A widely used device and application that serves millions of individuals and businesses globally for document storage has been found to have a zero-click vulnerability, as unveiled by a team of researchers from the Netherlands.
The identified flaw, termed zero-click, does not require any action from the user to activate the infection. It affects a photo application that comes preinstalled on certain network-attached storage (NAS) devices from the Taiwanese company Synology. This vulnerability could enable cyberattackers to infiltrate these devices, allowing them to steal personal and corporate documentation, install a backdoor, or deploy ransomware, thereby locking users out of their data.
The SynologyPhotos application package is automatically installed and activated on Synology’s BeeStation storage devices, but it is also commonly utilized by users of its DiskStation systems, which provide expandable storage options. In recent years, several ransomware collectives have specifically targeted NAS devices from Synology and other manufacturers, with attacks dating back to at least 2019. Earlier this year, users utilizing Synology’s DiskStation system reported instances of ransomware attacks.
Rick de Jager, a security expert from Midnight Blue in the Netherlands, uncovered this vulnerability in just two hours during the Pwn2Own hacking contest in Ireland. Along with his colleagues Carlo Meijer, Wouter Bokslag, and Jos Wetzels, he scanned internet-connected devices and found that hundreds of thousands of Synology NAS devices are online and susceptible to this vulnerability. They warn that millions more devices may also be at risk and exposed to the attack.

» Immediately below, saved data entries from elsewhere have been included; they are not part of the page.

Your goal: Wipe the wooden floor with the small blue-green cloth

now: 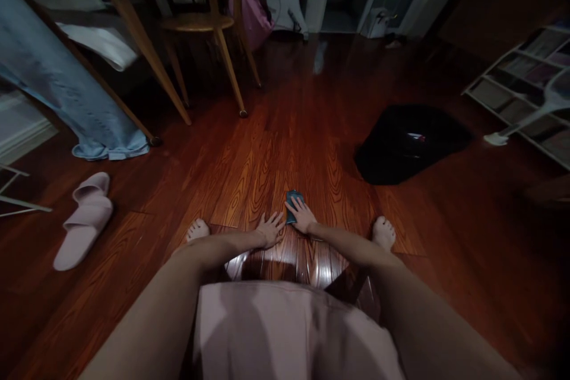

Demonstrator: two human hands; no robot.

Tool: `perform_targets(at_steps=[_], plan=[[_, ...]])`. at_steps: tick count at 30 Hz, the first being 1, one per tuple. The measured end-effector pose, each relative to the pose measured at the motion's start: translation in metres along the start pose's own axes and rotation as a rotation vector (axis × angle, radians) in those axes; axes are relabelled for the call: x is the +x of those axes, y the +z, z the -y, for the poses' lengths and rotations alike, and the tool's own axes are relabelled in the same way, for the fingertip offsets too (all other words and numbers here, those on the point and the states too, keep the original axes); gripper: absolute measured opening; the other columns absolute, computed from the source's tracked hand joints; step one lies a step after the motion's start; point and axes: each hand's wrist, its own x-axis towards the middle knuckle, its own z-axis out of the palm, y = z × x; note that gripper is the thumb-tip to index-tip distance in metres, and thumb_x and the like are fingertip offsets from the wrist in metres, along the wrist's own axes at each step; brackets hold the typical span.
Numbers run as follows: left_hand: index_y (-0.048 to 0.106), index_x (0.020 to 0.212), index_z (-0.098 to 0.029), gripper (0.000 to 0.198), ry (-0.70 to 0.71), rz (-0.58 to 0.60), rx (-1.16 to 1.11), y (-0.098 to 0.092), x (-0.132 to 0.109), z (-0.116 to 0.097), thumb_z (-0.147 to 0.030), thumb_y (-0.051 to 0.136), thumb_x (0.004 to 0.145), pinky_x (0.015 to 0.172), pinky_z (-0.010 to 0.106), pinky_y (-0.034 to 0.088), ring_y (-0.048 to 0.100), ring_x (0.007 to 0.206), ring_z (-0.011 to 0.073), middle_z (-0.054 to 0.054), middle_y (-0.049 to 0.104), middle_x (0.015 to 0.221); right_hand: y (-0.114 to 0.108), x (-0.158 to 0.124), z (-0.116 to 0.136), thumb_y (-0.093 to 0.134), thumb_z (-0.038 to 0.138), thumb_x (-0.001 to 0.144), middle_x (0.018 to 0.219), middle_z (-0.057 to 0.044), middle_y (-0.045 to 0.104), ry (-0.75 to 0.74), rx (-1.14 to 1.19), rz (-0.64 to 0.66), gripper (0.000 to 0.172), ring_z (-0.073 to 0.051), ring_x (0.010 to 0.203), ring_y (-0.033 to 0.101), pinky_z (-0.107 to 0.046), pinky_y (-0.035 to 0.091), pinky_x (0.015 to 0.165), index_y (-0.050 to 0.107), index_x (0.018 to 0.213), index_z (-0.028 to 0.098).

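I look down at a glossy reddish wooden floor (312, 148) between my bare feet. My right hand (303, 215) lies flat with its fingers spread on a small teal cloth (294, 199), pressing it to the boards. Just left of it, my left hand (269, 229) rests open on the floor, fingers apart, holding nothing. The boards near my hands shine as if wet. My pink garment fills the bottom of the view.
A pink slipper (84, 219) lies at the left. Wooden stool legs (222, 53) and a hanging blue cloth (66, 95) stand at the back left. A black bag (407, 142) lies at the right, with a white shelf rack (529, 83) beyond.
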Motion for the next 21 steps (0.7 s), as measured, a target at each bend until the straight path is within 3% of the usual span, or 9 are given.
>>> perform_targets(at_steps=[3,6,10,15,18,21], plan=[[0.028,0.159,-0.019,0.071,-0.06,-0.073,0.0,0.011,-0.003,-0.011,-0.054,0.04,0.099,0.118,0.069,0.014,0.011,0.154,0.0357,0.015,0.017,0.168,0.011,-0.005,0.015,0.063,0.026,0.084,0.17,-0.008,0.003,0.044,-0.008,-0.107,0.089,-0.032,0.156,0.006,-0.054,0.019,0.123,0.019,0.162,0.028],[0.021,0.161,-0.018,0.071,-0.063,-0.195,0.017,0.024,-0.01,-0.015,-0.054,0.035,0.101,0.12,0.068,0.006,0.007,0.155,0.0334,0.014,0.017,0.168,0.017,-0.008,0.016,0.061,0.024,0.084,0.171,-0.007,0.004,0.036,-0.004,-0.182,0.089,-0.03,0.156,0.005,-0.053,0.016,0.124,0.019,0.162,0.028],[0.012,0.162,-0.022,0.068,-0.034,-0.309,0.038,0.035,-0.018,-0.013,-0.05,0.032,0.103,0.123,0.064,0.0,0.005,0.156,0.0286,0.009,0.018,0.169,0.013,0.004,-0.006,0.06,0.021,0.083,0.171,-0.004,0.008,0.033,0.015,-0.198,0.089,-0.028,0.156,0.007,-0.052,0.016,0.124,0.019,0.162,0.031],[0.012,0.162,-0.023,0.07,-0.016,-0.308,0.043,0.032,-0.018,-0.011,-0.053,0.032,0.103,0.123,0.062,0.001,0.005,0.156,0.0282,0.008,0.018,0.169,0.014,0.017,-0.033,0.052,0.022,0.086,0.171,-0.006,0.008,0.291,0.115,-0.35,0.085,-0.032,0.156,0.007,-0.058,0.018,0.122,0.015,0.162,0.027],[0.017,0.162,-0.02,0.068,0.02,-0.308,0.031,0.029,-0.019,-0.009,-0.055,0.03,0.104,0.124,0.06,0.002,0.006,0.156,0.0268,0.01,0.018,0.168,0.027,0.007,-0.016,0.05,0.023,0.087,0.171,-0.005,0.003,0.287,0.122,-0.4,0.087,-0.033,0.156,0.003,-0.06,0.017,0.122,0.009,0.163,0.027],[0.027,0.159,-0.021,0.064,0.041,-0.318,0.028,0.027,-0.021,-0.007,-0.053,0.03,0.104,0.124,0.058,0.001,0.009,0.156,0.0261,0.01,0.019,0.168,0.038,-0.003,0.014,0.051,0.023,0.086,0.171,-0.003,0.001,0.108,0.061,-0.325,0.088,-0.029,0.157,0.001,-0.056,0.016,0.124,0.009,0.163,0.028]])
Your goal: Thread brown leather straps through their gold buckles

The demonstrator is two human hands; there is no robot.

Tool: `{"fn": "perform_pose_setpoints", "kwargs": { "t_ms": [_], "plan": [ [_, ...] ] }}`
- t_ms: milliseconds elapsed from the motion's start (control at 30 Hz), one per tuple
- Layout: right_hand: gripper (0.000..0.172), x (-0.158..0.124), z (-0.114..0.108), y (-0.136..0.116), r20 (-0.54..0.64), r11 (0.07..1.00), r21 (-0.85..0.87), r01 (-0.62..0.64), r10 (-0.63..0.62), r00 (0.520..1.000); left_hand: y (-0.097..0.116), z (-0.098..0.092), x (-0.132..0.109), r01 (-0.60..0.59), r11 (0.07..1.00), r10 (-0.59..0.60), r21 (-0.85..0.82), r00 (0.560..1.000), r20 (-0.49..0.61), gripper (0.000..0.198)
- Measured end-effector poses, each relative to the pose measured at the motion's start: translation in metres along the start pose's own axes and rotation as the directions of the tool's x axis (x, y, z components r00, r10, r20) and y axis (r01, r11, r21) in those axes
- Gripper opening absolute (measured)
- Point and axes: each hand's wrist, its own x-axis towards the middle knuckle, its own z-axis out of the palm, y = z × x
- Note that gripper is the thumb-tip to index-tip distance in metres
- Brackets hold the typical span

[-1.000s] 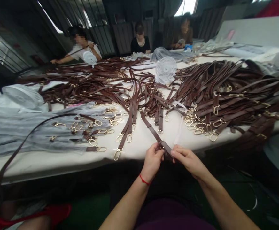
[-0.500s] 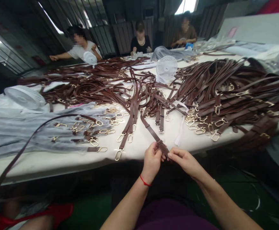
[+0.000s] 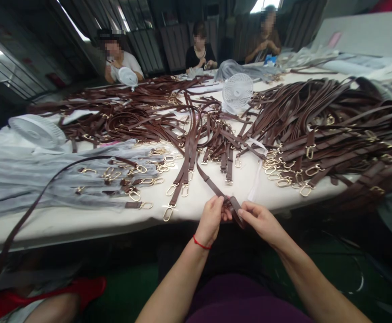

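Over on the far left, a loose strap (image 3: 14, 229) hangs off the near edge of the white-covered table (image 3: 81, 231), next to a grey plastic sheet (image 3: 47, 190) dotted with gold clasps and a white fan (image 3: 37, 131). Three co-workers (image 3: 200, 51) sit way across the table, well apart from all this. Moving right, the left hand (image 3: 211, 220), red string (image 3: 200, 244) on its wrist, has its fingers curled tight around a brown leather strap (image 3: 236, 211), right at the table's near edge. The right hand (image 3: 259, 223) pinches the same strap just beside it, thumb and fingers nearly closed. Nothing's in their way on the near side, only a thin strip of bare table. Farther right, there's a big strap heap (image 3: 317, 130), with a second fan (image 3: 237, 91) behind it and a pile of clasps (image 3: 279, 172) along its near side.
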Motion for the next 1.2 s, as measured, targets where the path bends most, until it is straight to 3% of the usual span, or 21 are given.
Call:
{"fn": "perform_pose_setpoints", "kwargs": {
  "t_ms": [433, 800, 1000, 1133, 1200],
  "plan": [
    [0.036, 0.000, -0.002, -0.006, 0.113, 1.000, -0.014, -0.027, 0.028, 0.993, 0.003, -0.003, -0.003, -0.034, 0.999, 0.031, 0.016, 0.991, 0.131, 0.027],
    [0.033, 0.012, -0.017, -0.010, 0.359, 0.987, -0.161, 0.001, 0.058, 0.932, 0.001, -0.002, -0.009, -0.062, 0.995, 0.051, 0.074, 0.989, 0.140, 0.025],
    [0.034, 0.019, -0.011, -0.010, 0.294, 0.995, -0.061, -0.081, 0.095, 0.951, -0.003, -0.004, -0.006, -0.102, 0.979, 0.084, 0.174, 0.991, 0.108, 0.024],
    [0.040, 0.019, -0.004, -0.004, 0.099, 0.988, -0.155, 0.005, 0.010, 0.995, -0.008, -0.004, -0.004, -0.109, 0.972, 0.090, 0.209, 0.991, 0.098, 0.024],
    [0.041, 0.019, -0.002, -0.004, 0.078, 0.984, -0.173, 0.032, -0.019, 0.997, -0.008, -0.004, -0.005, -0.123, 0.968, 0.101, 0.220, 0.989, 0.107, 0.024]
  ]
}}
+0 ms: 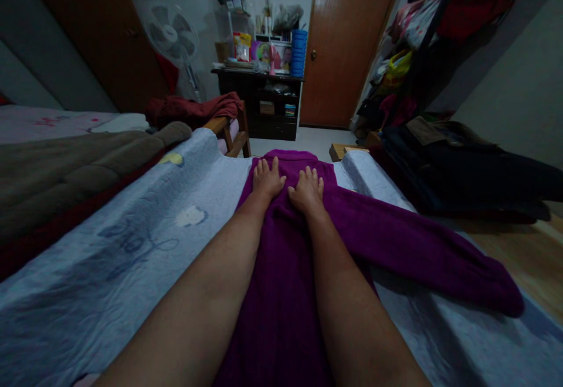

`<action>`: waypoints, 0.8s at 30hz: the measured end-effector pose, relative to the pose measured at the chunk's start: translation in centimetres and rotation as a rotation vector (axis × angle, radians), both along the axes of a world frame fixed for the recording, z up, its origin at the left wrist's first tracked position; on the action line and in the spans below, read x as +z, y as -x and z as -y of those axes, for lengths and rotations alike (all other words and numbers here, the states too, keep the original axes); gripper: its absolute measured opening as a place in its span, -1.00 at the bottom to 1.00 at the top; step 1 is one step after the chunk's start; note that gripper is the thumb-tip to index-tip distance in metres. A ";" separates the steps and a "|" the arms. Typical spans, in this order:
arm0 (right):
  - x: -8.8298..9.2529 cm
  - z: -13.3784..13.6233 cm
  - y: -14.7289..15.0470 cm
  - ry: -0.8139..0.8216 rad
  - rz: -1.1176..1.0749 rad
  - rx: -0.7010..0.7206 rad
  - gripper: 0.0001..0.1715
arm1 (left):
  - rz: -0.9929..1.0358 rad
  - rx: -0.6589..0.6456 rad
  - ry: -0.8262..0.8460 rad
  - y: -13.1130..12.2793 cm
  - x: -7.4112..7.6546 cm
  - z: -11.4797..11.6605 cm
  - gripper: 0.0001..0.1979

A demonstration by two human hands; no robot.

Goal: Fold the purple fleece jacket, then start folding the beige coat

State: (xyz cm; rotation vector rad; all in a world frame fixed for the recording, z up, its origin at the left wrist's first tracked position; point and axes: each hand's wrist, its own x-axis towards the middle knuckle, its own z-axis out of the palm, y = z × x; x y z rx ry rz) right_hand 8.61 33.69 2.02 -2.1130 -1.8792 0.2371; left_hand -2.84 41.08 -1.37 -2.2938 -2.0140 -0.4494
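A purple knit garment lies spread along a pale blue bed sheet, one sleeve stretched out to the right. My left hand rests flat on the garment near its far end, fingers stretched out and open. My right hand lies flat right beside it, fingers also spread on the fabric. The two hands almost touch. Neither holds anything.
A brown blanket and a dark red cloth lie at the left. Dark clothes are piled at the right, under hanging garments. Beyond the bed stand a fan, a cluttered dark shelf unit and a wooden door.
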 end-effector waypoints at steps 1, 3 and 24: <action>-0.1 0.0 0.2 0.007 0.006 0.056 -0.21 | -0.016 -0.019 -0.028 0.0 0.1 0.1 -0.32; -0.3 0.1 0.5 0.064 0.013 0.129 -0.27 | -0.045 -0.074 -0.028 -0.1 0.3 0.2 -0.45; -0.1 0.1 0.1 0.177 -0.037 -0.219 -0.15 | 0.010 -0.076 0.285 -0.6 0.1 -0.3 -0.37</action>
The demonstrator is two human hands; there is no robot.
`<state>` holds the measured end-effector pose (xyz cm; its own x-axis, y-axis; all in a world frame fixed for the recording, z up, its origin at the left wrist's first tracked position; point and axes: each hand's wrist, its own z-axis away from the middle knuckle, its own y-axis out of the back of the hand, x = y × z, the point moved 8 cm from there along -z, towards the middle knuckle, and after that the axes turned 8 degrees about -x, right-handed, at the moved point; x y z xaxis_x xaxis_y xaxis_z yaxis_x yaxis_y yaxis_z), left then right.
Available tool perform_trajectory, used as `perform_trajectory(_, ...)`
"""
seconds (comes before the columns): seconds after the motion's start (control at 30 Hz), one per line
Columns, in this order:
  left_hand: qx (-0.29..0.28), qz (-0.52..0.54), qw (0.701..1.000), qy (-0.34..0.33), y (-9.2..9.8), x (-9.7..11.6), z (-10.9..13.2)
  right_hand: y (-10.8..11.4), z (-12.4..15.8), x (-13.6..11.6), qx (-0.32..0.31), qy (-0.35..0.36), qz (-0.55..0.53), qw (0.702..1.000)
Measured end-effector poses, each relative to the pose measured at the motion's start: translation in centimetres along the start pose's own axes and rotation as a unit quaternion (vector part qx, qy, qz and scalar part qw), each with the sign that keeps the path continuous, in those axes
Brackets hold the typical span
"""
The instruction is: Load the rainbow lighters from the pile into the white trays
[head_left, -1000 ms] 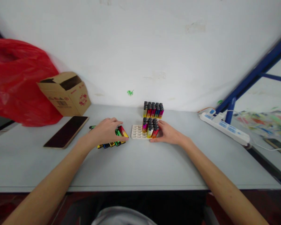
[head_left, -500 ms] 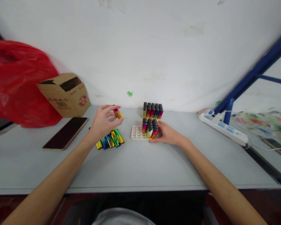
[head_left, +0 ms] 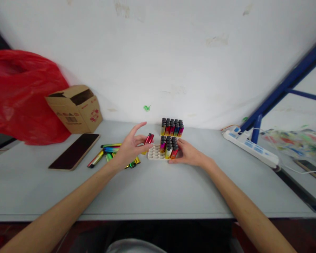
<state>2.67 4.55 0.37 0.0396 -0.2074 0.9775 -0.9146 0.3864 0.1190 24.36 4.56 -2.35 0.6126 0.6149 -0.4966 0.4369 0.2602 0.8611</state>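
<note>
A red and yellow lighter (head_left: 149,138) is pinched in my left hand (head_left: 133,147), tilted, beside the left end of a white tray with round holes (head_left: 154,153). Several lighters (head_left: 169,147) stand upright in the tray's right part, while holes show bare at its left. My right hand (head_left: 188,152) grips the right end of the tray, thumb at the front and fingers against the lighters. Loose colourful lighters (head_left: 96,159) lie on the table, partly hidden by my left hand and forearm.
Behind the tray stands a block of upright lighters (head_left: 172,127). To the left are a phone (head_left: 74,151), an open cardboard box (head_left: 77,109) and a red plastic bag (head_left: 26,98). On the right lie a white power strip (head_left: 251,147) and a blue metal frame (head_left: 279,93).
My left hand has moved right with the lighter, from above the loose lighters to the tray's left end; the lighter is now more upright. My right hand stays at the tray.
</note>
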Motion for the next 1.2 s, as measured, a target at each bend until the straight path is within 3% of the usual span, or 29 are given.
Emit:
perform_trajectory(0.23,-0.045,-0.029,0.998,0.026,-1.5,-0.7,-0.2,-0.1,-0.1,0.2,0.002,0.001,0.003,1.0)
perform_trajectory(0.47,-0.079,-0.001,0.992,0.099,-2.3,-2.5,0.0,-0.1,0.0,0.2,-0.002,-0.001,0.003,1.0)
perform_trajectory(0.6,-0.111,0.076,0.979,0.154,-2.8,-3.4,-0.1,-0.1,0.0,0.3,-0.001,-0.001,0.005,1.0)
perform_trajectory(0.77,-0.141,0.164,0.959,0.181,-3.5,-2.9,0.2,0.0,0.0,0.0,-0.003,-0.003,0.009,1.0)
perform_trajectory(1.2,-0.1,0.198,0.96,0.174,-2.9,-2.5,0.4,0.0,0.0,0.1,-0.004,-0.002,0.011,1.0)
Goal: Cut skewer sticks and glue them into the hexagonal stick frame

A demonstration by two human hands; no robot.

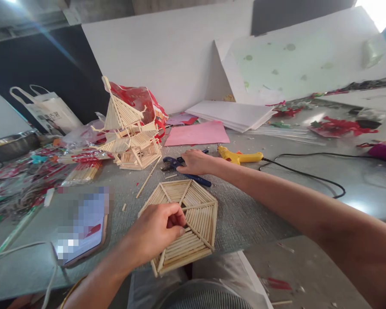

Last week, the Pwn2Own organizers, in collaboration with researchers, informed Synology about a significant vulnerability.
Network-attached storage systems are prime targets for ransomware operators as they contain massive amounts of data. Many users connect these systems directly to the internet or utilize Synology’s cloud service for online backups. According to researchers from WIRED, while these systems can be configured with a gateway that requires sign-in credentials, the portion of the photo application containing the zero-click vulnerability does not need authentication. This allows attackers to exploit the flaw over the internet without needing to circumvent a gateway, granting them root access to deploy and run malicious code on the device.
The researchers pointed out that the photo application, which aids users in organizing their photos, offers straightforward access whether users connect their NAS device to the internet directly or via Synology’s QuickConnect service, which lets users access their NAS remotely from any location. Once attackers identify one cloud-connected Synology NAS, they can easily discover others since the systems are registered and assigned IDs in a specific manner.
“There are many of these devices linked to a private cloud via the QuickConnect service, making them vulnerable as well. So even if you don’t expose it directly to the internet, you can exploit these devices through this service, affecting millions of devices,” explains Wetzels.
The researchers managed to pinpoint cloud-connected Synology NAS devices operated by police departments in the United States and France. They also identified numerous law firms based in the US, Canada, and France, as well as freight and oil transportation companies in Australia and South Korea. Surprisingly, they discovered devices owned by maintenance contractors in South Korea, Italy, and Canada, who are involved in managing power grids along with the pharmaceutical and chemical sectors.
“These are organizations that store corporate data… management documents, engineering files, and in the case of law firms, potentially case files,” Wetzels highlights.
The researchers warn that ransomware and data theft are not the only risks posed by these devices. Attackers could convert compromised systems into a botnet, which could facilitate and hide other hacking activities, similar to a large botnet that Volt Typhoon hackers from China developed using infected home and office routers to obscure their espionage actions.
Although Synology did not respond to a media inquiry, the company’s website published two security advisories regarding the issue on October 25, labeling the vulnerability as “critical.” These advisories, which acknowledged that the vulnerability was found during the Pwn2Own contest, indicated that patches had been released to address the flaw. However, Synology’s NAS devices lack an automatic update feature, leaving uncertainty about how many users are aware of the patch and have implemented it. With the patch now available, it also provides attackers with an easier path to understand the vulnerability and devise an exploit targeting the devices.
“It’s not trivial to discover [the vulnerability] independently,” Meijer explains to WIRED, “but once the patch is released, it becomes relatively straightforward to analyze and piece together the information by reverse-engineering the patch.”